### Task requirements
Restate only the tail of the data below, starting at the line that contains "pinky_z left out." and including the last line, word for word.

[Data records]
___

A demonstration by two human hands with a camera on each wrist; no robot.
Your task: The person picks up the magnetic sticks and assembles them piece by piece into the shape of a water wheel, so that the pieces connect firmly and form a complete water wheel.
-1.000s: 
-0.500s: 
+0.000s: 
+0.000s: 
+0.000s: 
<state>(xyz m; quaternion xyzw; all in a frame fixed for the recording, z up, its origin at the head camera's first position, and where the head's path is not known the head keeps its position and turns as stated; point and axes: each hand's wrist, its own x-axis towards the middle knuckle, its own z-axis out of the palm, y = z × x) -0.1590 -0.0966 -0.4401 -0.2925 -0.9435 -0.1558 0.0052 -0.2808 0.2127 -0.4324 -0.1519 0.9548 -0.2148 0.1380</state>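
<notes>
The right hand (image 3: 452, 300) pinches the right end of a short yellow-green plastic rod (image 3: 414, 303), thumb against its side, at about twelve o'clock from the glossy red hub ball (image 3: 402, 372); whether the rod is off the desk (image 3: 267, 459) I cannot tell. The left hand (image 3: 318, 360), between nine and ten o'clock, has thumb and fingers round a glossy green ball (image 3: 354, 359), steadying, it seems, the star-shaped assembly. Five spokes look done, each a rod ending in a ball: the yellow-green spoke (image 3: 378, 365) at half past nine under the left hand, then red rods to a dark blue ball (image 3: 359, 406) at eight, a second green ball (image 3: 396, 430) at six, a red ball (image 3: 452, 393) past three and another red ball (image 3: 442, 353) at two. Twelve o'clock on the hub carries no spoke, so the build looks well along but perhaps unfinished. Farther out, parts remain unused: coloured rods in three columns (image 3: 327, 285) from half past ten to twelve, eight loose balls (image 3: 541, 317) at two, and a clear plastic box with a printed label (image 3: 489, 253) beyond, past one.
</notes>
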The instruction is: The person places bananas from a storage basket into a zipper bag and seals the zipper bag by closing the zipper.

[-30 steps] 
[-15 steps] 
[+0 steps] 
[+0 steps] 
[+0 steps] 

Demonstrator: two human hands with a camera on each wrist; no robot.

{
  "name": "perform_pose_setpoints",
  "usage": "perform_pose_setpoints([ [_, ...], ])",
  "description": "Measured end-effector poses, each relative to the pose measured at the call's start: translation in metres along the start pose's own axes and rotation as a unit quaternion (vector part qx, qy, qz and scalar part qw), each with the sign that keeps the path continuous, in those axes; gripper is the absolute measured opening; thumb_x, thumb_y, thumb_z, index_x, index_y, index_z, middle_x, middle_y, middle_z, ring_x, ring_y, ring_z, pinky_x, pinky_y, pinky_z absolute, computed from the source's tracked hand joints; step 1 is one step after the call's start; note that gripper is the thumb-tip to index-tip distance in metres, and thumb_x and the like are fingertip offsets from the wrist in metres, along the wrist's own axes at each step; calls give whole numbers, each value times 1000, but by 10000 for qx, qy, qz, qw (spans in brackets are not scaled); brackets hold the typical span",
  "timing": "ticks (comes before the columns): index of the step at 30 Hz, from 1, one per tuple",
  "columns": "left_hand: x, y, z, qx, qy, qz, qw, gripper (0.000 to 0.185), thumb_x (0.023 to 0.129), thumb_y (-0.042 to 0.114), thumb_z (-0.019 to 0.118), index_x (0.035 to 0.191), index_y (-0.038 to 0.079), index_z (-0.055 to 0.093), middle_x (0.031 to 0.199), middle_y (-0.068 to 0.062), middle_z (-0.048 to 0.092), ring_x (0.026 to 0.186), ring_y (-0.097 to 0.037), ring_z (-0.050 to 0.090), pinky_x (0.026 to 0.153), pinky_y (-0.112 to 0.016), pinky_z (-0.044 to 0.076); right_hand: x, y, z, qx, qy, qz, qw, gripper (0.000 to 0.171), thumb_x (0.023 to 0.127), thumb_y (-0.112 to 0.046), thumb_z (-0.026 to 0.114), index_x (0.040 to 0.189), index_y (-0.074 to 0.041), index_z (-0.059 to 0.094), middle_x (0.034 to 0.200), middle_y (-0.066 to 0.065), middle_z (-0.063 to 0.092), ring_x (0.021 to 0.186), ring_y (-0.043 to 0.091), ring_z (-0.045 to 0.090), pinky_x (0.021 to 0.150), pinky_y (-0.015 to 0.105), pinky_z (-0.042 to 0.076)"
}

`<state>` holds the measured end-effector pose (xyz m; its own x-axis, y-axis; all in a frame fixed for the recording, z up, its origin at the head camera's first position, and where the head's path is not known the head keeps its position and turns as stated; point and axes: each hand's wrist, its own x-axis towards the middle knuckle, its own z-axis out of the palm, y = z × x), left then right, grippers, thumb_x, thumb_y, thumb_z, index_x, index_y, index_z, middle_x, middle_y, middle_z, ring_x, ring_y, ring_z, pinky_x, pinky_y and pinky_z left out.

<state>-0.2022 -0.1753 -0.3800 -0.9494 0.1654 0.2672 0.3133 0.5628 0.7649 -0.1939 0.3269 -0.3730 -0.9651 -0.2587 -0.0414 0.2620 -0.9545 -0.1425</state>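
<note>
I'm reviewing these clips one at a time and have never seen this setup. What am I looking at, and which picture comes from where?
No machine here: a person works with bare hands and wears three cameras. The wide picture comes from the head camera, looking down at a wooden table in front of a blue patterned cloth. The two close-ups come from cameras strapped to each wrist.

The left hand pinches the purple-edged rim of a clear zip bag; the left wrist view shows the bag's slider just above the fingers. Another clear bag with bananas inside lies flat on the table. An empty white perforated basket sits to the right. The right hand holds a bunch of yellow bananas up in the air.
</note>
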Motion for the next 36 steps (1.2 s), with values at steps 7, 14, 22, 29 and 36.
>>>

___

### Exercise response
`<state>` holds the measured end-effector pose (xyz m; its own x-axis, y-axis; all in a frame fixed for the recording, z up, its origin at the head camera's first position, and where the head's path is not known the head keeps its position and turns as stated; point and axes: each hand's wrist, its own x-axis towards the middle knuckle, its own z-axis out of the palm, y = z × x), left then right, grippers, thumb_x, thumb_y, thumb_z, index_x, index_y, index_z, middle_x, middle_y, middle_z, ring_x, ring_y, ring_z, pinky_x, pinky_y and pinky_z left out.

<state>-0.2022 -0.1753 -0.3800 -0.9494 0.1654 0.2672 0.3133 0.5628 0.7649 -0.1939 0.3269 -0.3730 -0.9651 -0.2587 -0.0414 0.2620 -0.9545 -0.1425</state>
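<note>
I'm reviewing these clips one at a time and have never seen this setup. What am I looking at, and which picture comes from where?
No machine here: a person works with bare hands and wears three cameras. The wide picture comes from the head camera, looking down at a wooden table in front of a blue patterned cloth. The two close-ups come from cameras strapped to each wrist.

The left hand pinches the purple-edged rim of a clear zip bag; the left wrist view shows the bag's slider just above the fingers. Another clear bag with bananas inside lies flat on the table. An empty white perforated basket sits to the right. The right hand holds a bunch of yellow bananas up in the air.
</note>
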Motion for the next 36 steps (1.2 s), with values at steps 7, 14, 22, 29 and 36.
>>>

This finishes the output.